Novo terminal marítimo vem trazendo um número recorde de turistas à capital portuguesa. Mas prosperidade turística também gera enormes níveis de poluição e riscos à saúde, que o governo local ainda opta por ignorar.
As empresas de turismo de Lisboa estão vivendo tempos áureos: as receitas aumentam em meio ao boom que traz jovens europeus à capital portuguesa, atualmente um dos destinos mais badalados da Europa.
Nos últimos cinco anos, as chegadas de turistas cresceram espantosos 81%, alcançando 30 milhões em 2018, em parte graças a um novo terminal portuário para navios de cruzeiro inaugurado há dois anos em Lisboa. Cerca de 300 desses gigantes dos mares fazem escala no novo porto todos os anos. Estima-se que pelo menos 600 mil passageiros lá embarcarão ou desembarcarão em 2019.
No entanto, o turismo de massa em Lisboa está se revelando uma bênção e uma maldição, observa Francisco Ferreira, da associação ambiental Zero: “Ao contrário de outros aeroportos europeus, como o de Frankfurt, o terminal de Lisboa tem poucas restrições aos voos noturnos. E as limitações de voo existentes são amplamente ignoradas.”
Medições dos níveis de ruído nas áreas urbanas próximas ao aeroporto, realizadas pelos ativistas da Zero, revelaram que eles excedem em muito os limites legais. “Os aviões passam a apenas 100 metros acima dos telhados das casas. As pessoas que vivem nesses locais não têm um minuto de sossego durante a temporada de férias de verão”, conta Ferreira, lamentando ainda a enorme poluição causada pelas emissões das aeronaves.

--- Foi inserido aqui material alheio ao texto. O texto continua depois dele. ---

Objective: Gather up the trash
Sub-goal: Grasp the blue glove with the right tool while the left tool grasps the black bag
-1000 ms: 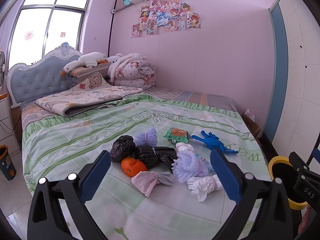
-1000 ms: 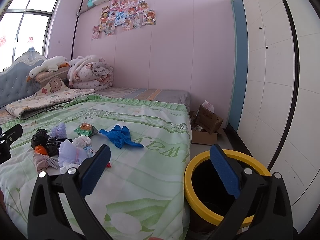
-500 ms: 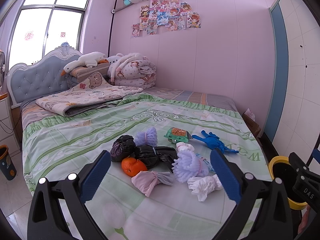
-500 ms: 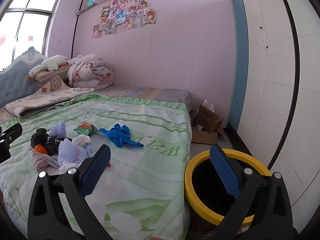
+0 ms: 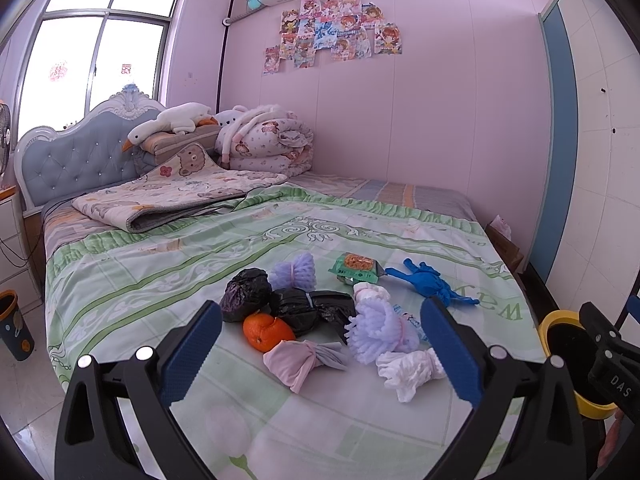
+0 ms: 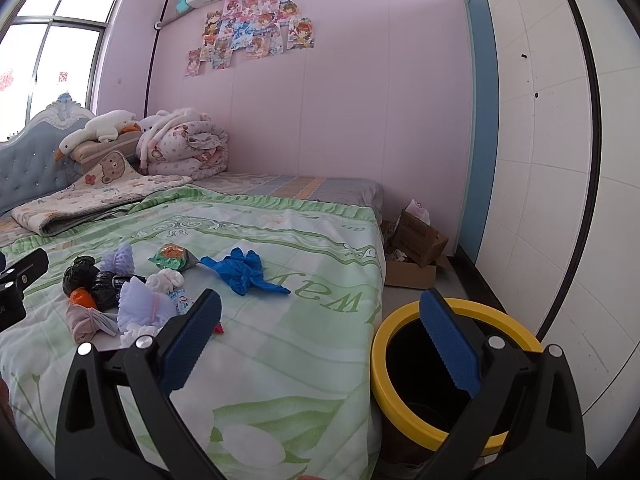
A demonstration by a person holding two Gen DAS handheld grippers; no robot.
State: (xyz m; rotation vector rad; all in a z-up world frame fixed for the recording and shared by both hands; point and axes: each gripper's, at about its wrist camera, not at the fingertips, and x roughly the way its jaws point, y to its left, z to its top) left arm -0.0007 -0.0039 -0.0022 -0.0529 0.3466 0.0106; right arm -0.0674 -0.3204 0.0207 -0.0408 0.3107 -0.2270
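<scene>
A heap of trash lies on the green bedspread (image 5: 160, 280): black bags (image 5: 294, 302), an orange peel (image 5: 266, 330), a pink wad (image 5: 294, 364), purple foam nets (image 5: 380, 326), a white foam net (image 5: 414, 370), a green snack packet (image 5: 356, 268) and a blue glove (image 5: 430, 282). My left gripper (image 5: 320, 344) is open and empty, held above the bed just short of the heap. My right gripper (image 6: 320, 340) is open and empty, over the bed's edge beside the yellow-rimmed bin (image 6: 404, 368). The heap (image 6: 132, 296) and blue glove (image 6: 240, 268) lie to its left.
A folded quilt (image 5: 172, 200), pillows and a plush goose (image 5: 168, 124) sit at the headboard end. A cardboard box (image 6: 416, 244) stands on the floor by the pink wall. A small dark bin (image 5: 12, 328) stands on the floor at left. White wardrobe panels (image 6: 560, 160) stand at the right.
</scene>
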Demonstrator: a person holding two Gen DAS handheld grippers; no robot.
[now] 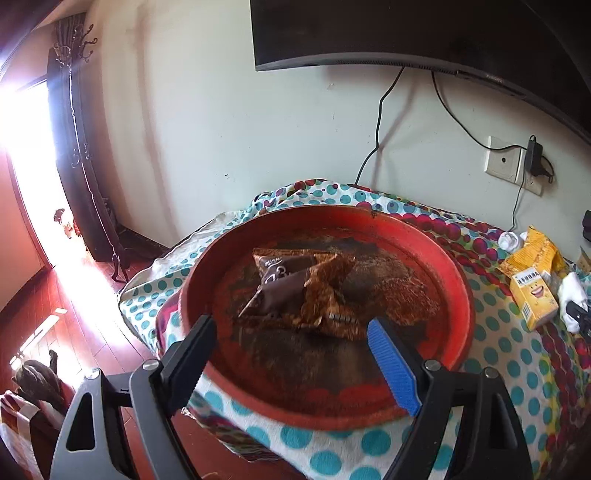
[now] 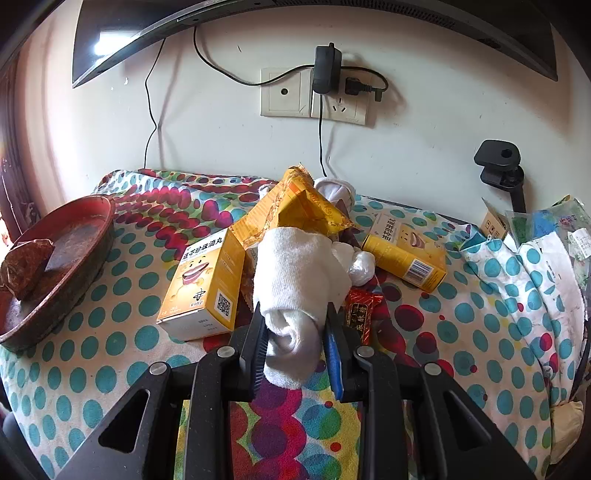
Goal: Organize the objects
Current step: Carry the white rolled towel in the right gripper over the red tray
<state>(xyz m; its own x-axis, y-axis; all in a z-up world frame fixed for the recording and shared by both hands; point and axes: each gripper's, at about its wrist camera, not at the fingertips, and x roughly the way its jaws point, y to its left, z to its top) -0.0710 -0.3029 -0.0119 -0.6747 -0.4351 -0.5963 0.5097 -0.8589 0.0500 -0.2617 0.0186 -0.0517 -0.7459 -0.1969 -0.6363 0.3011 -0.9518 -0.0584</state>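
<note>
While sitting at the left end of the dotted tablecloth [image 2: 110,295], holding brown snack packets [image 1: 295,291]: red tray [image 1: 458,280], the collecting place by the look of it. Hovering over its near rim, jaws wide apart and empty: left gripper [image 1: 291,332]. Clamping a rolled white sock [image 2: 295,291] amid the middle clutter: right gripper [image 2: 295,332]. Probably calling next for lifting the sock clear of the yellow box [image 2: 203,284] just left of it and carrying it leftward to the tray. Hanging on the far wall: dark screen [image 2: 295,22], socket plate [image 2: 284,92].
</note>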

No outro extremo da cidade, às margens do rio Tejo, a poluição não é menor. Especialmente desde que o novo terminal portuário, no valor de 50 milhões de euros, foi inaugurado em 2017, os lisboetas vêm sofrendo com as emissões de dióxido de enxofre, que fizeram do porto de Lisboa o sexto mais poluente de toda a Europa: elas foram 86 vezes superiores às emissões de todos os automóveis que circulam em Portugal.
Ferreira diz que o crescimento explosivo do turismo de cruzeiro está sobrecarregando com níveis intoleráveis de ruído e emissões especialmente quem vive na parte histórica de Lisboa. E as autoridades fecham os olhos para o problema: “O governo está sempre falando de sustentabilidade e neutralidade das emissões, mas não faz nada quanto à situação” em Lisboa.
Ele deduz que a inércia é motivada por o turismo ter se tornado uma das principais fontes de arrecadação do país em crise, gerando atualmente mais de 15 bilhões de euros em receitas públicas. O novo porto recebe praticamente um cruzeiro por dia, tendo se tornado numa estação frequente para os navios das Ilhas Canárias e do Atlântico Norte. Mas, apesar de nova, sua infraestrutura não está à altura das normas do setor.
Ao contrário de muitos outros terminais, o de Lisboa não fornece eletricidade aos navios. As autoridades só exigem que as empresas usem óleo diesel para gerar eletricidade, em vez de óleo combustível pesado, quando seus navios estão atracados no local.
E as estações de medição para monitorar emissões só serão instaladas quando as autoridades da União Europeia exigirem e, claro, concederem subvenções para o investimento, insistem as autoridades.
Nesse ínterim, os governos local e nacional estão fazendo de tudo para manter viva a onda de prosperidade turística. No aeroporto, elas ignoram os limites de poluição e de capacidade, afirma o Ferreira da Zero. “Com grande frequência as autoridades permitem mais de 26 voos noturnos, 30 voos não são exceção. Há cada vez mais gente procurando nossa ajuda para mudar essa situação.”
Mas os ministérios responsáveis pelas áreas de aviação e assuntos marítimos não se preocupam. O Ministério do Ambiente declarou à DW que está garantindo o cumprimento de todas as leis que regem as emissões do tráfego aéreo. Por sua vez, o ministério responsável pelo porto de Lisboa não vê violação dos níveis de emissão pelos navios de cruzeiro.
De acordo com Francisco Ferreira, contudo, nova prova da negligência do governo português nas questões ambientais são os planos para construção de um segundo aeroporto no centro da capital, na margem sul do rio Tejo, perto de uma importante reserva natural e de pássaros.
“Em seu estudo de avaliação ambiental, o governo ainda sequer procurou locais alternativos. Ele está determinado a forçar sua decisão de construir outro aeroporto no centro da cidade, sem discussão pública”, acusa o ambientalista.
Construir um segundo aeroporto em Lisboa é considerado mais barato do que erguer um terminal aeroportuário maior e mais afastado na capital. Mas a expectativa é que esse segundo aeroporto criará para a população os mesmos problemas de ruído e poluição que o já existente.